━━━ DATASET SECTION ━━━

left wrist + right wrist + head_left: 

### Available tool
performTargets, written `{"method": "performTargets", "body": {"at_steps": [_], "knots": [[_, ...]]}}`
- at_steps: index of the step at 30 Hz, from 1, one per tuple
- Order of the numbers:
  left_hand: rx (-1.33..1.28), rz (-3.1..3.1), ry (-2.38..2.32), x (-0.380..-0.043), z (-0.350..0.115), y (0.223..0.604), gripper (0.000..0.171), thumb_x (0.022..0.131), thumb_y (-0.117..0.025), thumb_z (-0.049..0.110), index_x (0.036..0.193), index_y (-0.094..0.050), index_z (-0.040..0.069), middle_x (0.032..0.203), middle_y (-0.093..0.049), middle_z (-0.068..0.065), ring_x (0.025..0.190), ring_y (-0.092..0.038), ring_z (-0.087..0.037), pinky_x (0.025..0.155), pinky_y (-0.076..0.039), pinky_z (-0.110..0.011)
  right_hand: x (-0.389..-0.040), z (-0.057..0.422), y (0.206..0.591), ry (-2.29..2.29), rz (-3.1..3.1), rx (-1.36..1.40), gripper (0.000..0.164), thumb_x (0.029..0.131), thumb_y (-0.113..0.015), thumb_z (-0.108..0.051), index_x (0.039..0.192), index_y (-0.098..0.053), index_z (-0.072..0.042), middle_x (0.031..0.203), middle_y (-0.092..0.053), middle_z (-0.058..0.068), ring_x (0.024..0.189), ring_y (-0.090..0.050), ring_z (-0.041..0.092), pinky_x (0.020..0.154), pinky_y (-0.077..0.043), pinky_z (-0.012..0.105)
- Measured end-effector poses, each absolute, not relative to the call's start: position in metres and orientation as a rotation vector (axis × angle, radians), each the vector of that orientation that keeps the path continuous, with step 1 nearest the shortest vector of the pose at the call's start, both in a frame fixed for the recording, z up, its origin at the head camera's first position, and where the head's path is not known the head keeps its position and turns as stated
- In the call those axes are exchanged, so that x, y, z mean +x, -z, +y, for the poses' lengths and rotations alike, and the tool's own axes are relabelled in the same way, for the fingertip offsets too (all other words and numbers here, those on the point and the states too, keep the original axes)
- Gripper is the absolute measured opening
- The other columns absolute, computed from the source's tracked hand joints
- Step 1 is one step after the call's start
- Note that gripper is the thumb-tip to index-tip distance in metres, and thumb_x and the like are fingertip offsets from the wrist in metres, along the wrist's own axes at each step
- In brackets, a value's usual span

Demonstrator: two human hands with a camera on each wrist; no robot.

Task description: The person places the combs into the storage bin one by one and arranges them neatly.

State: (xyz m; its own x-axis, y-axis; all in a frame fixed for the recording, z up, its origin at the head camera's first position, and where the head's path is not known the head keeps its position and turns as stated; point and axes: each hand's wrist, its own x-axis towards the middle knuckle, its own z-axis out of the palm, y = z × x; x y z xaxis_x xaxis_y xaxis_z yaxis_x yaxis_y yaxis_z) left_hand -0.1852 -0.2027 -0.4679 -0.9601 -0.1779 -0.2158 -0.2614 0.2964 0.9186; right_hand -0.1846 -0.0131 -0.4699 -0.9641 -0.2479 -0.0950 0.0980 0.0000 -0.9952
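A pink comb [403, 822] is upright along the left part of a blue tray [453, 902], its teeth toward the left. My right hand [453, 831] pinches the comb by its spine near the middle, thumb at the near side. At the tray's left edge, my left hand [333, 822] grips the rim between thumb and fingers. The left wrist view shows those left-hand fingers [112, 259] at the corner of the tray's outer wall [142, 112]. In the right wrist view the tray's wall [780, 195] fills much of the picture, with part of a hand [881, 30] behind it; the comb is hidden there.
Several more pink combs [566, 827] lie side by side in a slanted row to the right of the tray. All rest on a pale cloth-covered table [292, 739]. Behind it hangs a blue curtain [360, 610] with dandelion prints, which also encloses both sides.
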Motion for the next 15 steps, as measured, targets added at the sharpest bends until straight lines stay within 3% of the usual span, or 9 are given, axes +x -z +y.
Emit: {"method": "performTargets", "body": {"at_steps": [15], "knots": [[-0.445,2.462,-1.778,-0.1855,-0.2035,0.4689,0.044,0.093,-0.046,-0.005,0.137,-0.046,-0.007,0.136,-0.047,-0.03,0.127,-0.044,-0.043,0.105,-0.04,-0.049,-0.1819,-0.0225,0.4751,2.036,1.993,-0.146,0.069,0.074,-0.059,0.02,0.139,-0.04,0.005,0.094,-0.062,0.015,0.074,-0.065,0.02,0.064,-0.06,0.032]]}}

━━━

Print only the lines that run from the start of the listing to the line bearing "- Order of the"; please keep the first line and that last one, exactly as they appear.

> TASK SOLUTION:
left wrist + right wrist + head_left: 

### Available tool
performTargets, written `{"method": "performTargets", "body": {"at_steps": [_], "knots": [[_, ...]]}}`
- at_steps: index of the step at 30 Hz, from 1, one per tuple
- Order of the numbers:

This answer requires no additional content.